In a Freudian detour which is undoubtedly the least integrated scene of the film, Lilian tries to solve the problem of the lacrimal canal by seeing a hypnotist (Sophie Guillemin), who tells him that she is in mourning and cashew the skeptical narrowing to return to the uterus of his mother. Suddenly, the hypnotist guides Lilian through a large red space in another dimension with various doors and stairs.

Under hypnosis, Lilian enters a hall where she and Paula are singles in an orchestra recital in the early 1940s, occupied France; Julian is one of the Nazis in public uniform and Simon drives with a stick that becomes a firearm. It’s like a point of view to Stoner on Truffaut The last metro – Archably well arc but too completed to have a lot of relevance beyond the affirmation of the hypnotist according to which Lilian and Paula were lovers in a past life. All very Shirley Maclaine.

However, he stops crying, addresses Lilian’s disgust for anti -Semitism and plants a subliminal index to explain why she was never able to bind with Julian. Not that all this is clearly articulated.

The film is on a more accessible field in the real world, where a visit to the pregnant girl of Paula Valéririe (Luàna Bajrami) leads Lilian to believe that her patient was murdered, either by her daughter or her husband. She enlisters the help of the livelihood Gaby to start doing them, listening to her session recordings with Paula at the same time for clues.

The mainly absurd mystery wire never acquires a lot of substance despite a lot of many bullets in the air. Someone enters Lilian’s apartment and steals the audio file of the last Paula session; The suspicions occur concerning a heritage of a rich aunt (the veteran of the Aurore Clément screen, perhaps a nod to Louis Malle Lacombe, Lucien?); Simon picked up Paula’s medicines in the pharmacy and perhaps falsified; And he seems to lead a double life with another woman and a hidden child in Chien, outside of Paris.

These questions are resolved, more or less, in an anticlimatic combination which gives the relatively skinny gain of Lilian learning to be a better listener and a more acceptable mother. But the fragile intrigue becomes secondary to petizz generated each time Foster and Auteuil share a scene – Lilian Wired and Gaby supremely cold. They throw the drool from front and back with an ease that saves the film, and they exchange looks that indicate a mutual affection and a desire not divorced by divorce.
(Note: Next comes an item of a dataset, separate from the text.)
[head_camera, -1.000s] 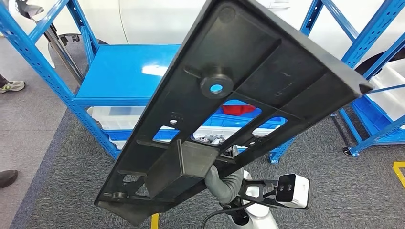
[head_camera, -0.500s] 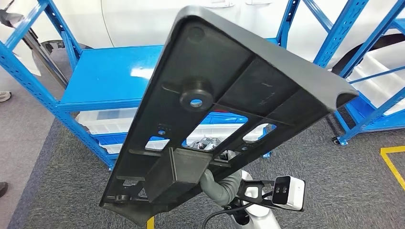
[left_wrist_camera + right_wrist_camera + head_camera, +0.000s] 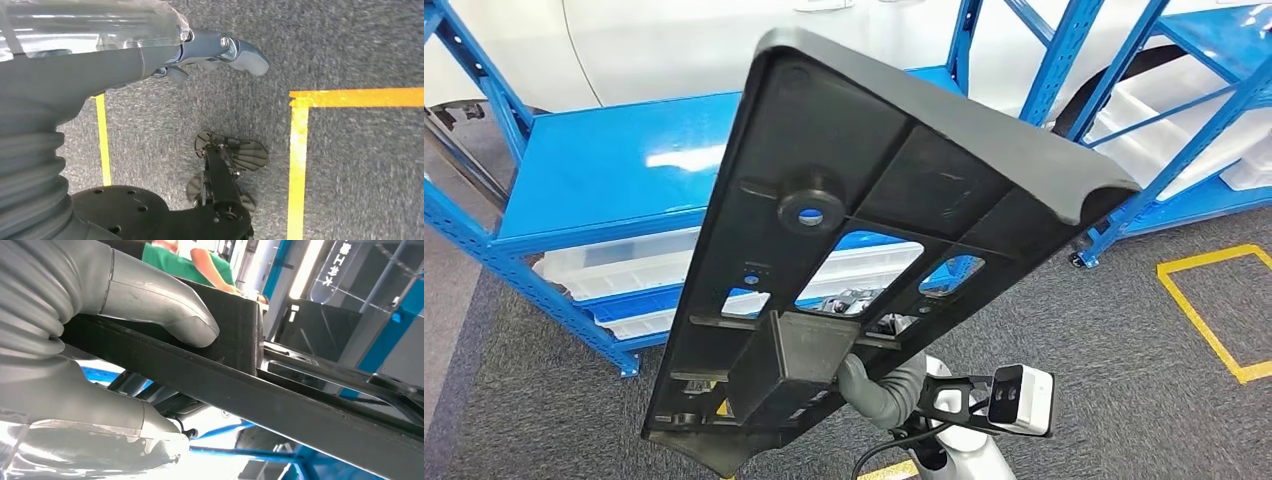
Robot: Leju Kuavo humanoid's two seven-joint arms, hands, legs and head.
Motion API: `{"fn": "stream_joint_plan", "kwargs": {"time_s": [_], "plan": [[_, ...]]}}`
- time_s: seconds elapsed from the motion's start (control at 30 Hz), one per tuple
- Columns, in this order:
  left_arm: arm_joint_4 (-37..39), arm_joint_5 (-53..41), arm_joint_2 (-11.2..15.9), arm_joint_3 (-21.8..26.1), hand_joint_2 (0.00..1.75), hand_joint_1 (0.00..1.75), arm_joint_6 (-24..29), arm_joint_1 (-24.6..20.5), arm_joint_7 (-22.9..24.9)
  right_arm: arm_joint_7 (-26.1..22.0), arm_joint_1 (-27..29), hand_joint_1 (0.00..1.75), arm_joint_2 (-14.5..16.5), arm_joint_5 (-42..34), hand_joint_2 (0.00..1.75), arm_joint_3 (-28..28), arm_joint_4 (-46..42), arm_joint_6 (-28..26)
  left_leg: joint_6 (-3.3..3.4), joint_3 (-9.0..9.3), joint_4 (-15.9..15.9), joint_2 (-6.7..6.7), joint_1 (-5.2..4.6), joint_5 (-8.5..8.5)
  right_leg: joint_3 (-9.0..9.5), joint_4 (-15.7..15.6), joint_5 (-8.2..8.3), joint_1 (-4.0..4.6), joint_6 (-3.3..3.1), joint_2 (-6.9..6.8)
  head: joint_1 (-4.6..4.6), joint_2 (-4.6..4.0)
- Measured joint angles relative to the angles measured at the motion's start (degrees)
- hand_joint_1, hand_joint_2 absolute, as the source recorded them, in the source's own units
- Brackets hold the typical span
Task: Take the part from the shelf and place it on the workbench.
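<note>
Black moulded plastic, long and flat with ribs, cut-out windows and a round boss, the panel part dominates the head view. Its long axis runs from low on the robot's left up and away toward the right, so the far end stands tilted high above the blue steel shelf rack, clear of every shelf. The right hand sits under the near end, its grey thumb curling up beside the boxy block on the panel's underside; all the panel's length therefore reaches forward and upward from the grip, well beyond the hand. No workbench can be seen in this view, so I judge the carry is mid-way and any set-down must allow for that long overhang.

From the left wrist, the left hand hangs over grey carpet crossed by yellow floor tape. It holds nothing, and its fingers look loosely apart. It is well apart from the panel, so the right arm alone bears the load.

From the right wrist, the thumb presses down on a dark rib while the fingers clamp from the other side, grasping the panel firmly. The rib stretches away from the hand, confirming the lopsided hold at one end.
</note>
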Motion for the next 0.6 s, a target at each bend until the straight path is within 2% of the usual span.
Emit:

If the disorderly components of this genus blue film fight to coherent, the parts that live towards a remarriage comedy make it pleasant. A privacy Roll at a crucial pace, frequently pushed by percussive staccato gusts of the whimsical partition of the mononymous composer Rob. The brilliant and beautiful production looks like a return to the French rate a few decades ago – the passage of the Middlebrow for the intellectual and general public commercial passage for Arthouse. But there is a nostalgic appeal, stimulated by a Rom-Com Dream-Com in an unlikely intermediate age to Foster and Auteuil.